[Task item]:
Precise copying is required. Return the data below in full.

__________________________________________________

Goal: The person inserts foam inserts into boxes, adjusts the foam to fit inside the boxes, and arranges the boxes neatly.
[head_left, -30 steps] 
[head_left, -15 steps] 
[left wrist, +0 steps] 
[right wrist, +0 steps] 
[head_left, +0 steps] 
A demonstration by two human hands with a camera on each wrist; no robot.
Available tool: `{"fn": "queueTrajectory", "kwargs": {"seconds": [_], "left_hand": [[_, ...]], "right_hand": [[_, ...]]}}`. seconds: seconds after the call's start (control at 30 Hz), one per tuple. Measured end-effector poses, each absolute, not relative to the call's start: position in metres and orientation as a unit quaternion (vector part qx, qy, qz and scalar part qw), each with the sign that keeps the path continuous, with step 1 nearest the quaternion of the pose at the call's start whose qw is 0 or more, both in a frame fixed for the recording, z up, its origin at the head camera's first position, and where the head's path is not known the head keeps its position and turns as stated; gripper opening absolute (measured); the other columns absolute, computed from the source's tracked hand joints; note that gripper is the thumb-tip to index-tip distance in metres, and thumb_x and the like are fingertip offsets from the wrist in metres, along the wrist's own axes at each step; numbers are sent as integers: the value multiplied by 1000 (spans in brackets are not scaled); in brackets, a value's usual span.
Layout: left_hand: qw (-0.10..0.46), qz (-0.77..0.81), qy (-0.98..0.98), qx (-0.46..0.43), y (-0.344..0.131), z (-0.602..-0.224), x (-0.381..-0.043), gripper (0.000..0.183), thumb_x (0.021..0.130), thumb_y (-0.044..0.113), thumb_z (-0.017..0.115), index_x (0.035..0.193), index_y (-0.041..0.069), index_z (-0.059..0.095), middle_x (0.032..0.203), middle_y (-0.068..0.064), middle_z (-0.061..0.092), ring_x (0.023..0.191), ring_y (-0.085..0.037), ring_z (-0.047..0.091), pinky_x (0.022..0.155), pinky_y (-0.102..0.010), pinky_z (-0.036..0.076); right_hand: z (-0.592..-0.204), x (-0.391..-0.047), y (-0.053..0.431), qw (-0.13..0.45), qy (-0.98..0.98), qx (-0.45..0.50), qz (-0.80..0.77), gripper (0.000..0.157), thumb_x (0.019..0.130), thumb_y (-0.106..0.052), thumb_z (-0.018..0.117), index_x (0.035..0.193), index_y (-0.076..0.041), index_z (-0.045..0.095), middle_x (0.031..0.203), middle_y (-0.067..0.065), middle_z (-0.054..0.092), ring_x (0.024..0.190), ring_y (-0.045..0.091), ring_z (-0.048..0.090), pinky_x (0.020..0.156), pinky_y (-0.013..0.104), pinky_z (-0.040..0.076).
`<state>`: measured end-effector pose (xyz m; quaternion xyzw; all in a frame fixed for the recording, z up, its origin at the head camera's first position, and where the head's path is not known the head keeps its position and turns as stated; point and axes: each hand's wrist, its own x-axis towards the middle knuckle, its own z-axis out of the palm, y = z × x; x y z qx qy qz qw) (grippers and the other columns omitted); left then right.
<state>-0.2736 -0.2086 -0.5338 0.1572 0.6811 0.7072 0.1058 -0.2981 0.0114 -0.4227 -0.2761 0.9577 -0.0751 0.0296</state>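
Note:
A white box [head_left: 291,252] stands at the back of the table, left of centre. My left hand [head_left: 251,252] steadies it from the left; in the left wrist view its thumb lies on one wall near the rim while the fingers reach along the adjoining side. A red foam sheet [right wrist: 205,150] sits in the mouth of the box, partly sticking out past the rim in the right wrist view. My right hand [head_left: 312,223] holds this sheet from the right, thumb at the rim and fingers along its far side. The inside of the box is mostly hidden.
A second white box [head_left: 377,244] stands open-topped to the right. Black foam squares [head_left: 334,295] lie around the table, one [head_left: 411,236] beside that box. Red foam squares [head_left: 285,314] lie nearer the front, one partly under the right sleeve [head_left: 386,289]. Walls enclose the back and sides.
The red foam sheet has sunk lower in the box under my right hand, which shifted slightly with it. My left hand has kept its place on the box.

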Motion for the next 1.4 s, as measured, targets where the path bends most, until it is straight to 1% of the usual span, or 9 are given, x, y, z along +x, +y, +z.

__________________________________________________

[Completed exercise]:
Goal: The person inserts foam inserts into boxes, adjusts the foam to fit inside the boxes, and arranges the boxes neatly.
[head_left, -30 steps] 
[head_left, -15 steps] 
[left wrist, +0 steps] 
[right wrist, +0 steps] 
[head_left, +0 steps] 
A demonstration by two human hands with a camera on each wrist; no robot.
Available tool: `{"fn": "queueTrajectory", "kwargs": {"seconds": [_], "left_hand": [[_, ...]], "right_hand": [[_, ...]]}}`. seconds: seconds after the call's start (control at 30 Hz), one per tuple. Measured end-effector poses, each absolute, not relative to the call's start: position in metres and orientation as a unit quaternion (vector part qx, qy, qz and scalar part qw), each with the sign that keeps the path continuous, with step 1 nearest the quaternion of the pose at the call's start whose qw is 0 or more, both in a frame fixed for the recording, z up, its origin at the head camera's first position, and where the head's path is not known the head keeps its position and turns as stated; gripper opening absolute (measured); the other columns absolute, computed from the source's tracked hand joints; note that gripper is the thumb-tip to index-tip distance in metres, and thumb_x and the like are fingertip offsets from the wrist in metres, along the wrist's own axes at each step; numbers are sent as integers: the value multiplied by 1000 (spans in brackets are not scaled); in brackets, a value's usual span.
Layout: left_hand: qw (-0.10..0.46), qz (-0.77..0.81), qy (-0.98..0.98), qx (-0.46..0.43), y (-0.344..0.131), z (-0.602..-0.224), x (-0.381..-0.043), gripper (0.000..0.183), thumb_x (0.021..0.130), thumb_y (-0.044..0.113), thumb_z (-0.017..0.115), index_x (0.035..0.193), index_y (-0.041..0.069), index_z (-0.059..0.095), middle_x (0.032..0.203), middle_y (-0.068..0.064), middle_z (-0.061..0.092), ring_x (0.023..0.191), ring_y (-0.085..0.037), ring_z (-0.047..0.091), pinky_x (0.022..0.155), pinky_y (-0.102..0.010), pinky_z (-0.036..0.076); right_hand: z (-0.592..-0.204), x (-0.391..-0.047), y (-0.053..0.431), qw (-0.13..0.45), qy (-0.98..0.98), qx (-0.45..0.50), qz (-0.80..0.77), gripper (0.000..0.157), thumb_x (0.019..0.130), thumb_y (-0.106..0.052), thumb_z (-0.018..0.117), index_x (0.035..0.193), index_y (-0.076..0.041), index_z (-0.045..0.095), middle_x (0.031..0.203), middle_y (-0.067..0.065), middle_z (-0.054..0.092), ring_x (0.024..0.190), ring_y (-0.045..0.091), ring_z (-0.048..0.090), pinky_x (0.020..0.156), pinky_y (-0.013..0.104), pinky_z (-0.040..0.076).
`<state>`: measured end-effector pose (xyz m; quaternion xyzw; all in a frame fixed for the recording, z up, its origin at the head camera's first position, and where the head's path is not known the head keeps its position and turns as stated; point and axes: each hand's wrist, its own x-axis towards the middle knuckle, its own z-axis out of the palm, y = z × x; x y z qx qy qz qw) (grippers and the other columns omitted); left then right.
<state>-0.2736 -0.2086 -0.5338 0.1572 0.6811 0.7072 0.1058 -0.2981 0.0114 -0.4227 -0.2761 0.9577 -0.0751 0.0296</state>
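Note:
A white box [head_left: 291,252] stands at the back of the table, left of centre. My left hand [head_left: 251,252] steadies it from the left; in the left wrist view its thumb lies on one wall near the rim while the fingers reach along the adjoining side. A red foam sheet [right wrist: 205,150] sits in the mouth of the box, partly sticking out past the rim in the right wrist view. My right hand [head_left: 312,223] holds this sheet from the right, thumb at the rim and fingers along its far side. The inside of the box is mostly hidden.
A second white box [head_left: 377,244] stands open-topped to the right. Black foam squares [head_left: 334,295] lie around the table, one [head_left: 411,236] beside that box. Red foam squares [head_left: 285,314] lie nearer the front, one partly under the right sleeve [head_left: 386,289]. Walls enclose the back and sides.
The red foam sheet has sunk lower in the box under my right hand, which shifted slightly with it. My left hand has kept its place on the box.
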
Motion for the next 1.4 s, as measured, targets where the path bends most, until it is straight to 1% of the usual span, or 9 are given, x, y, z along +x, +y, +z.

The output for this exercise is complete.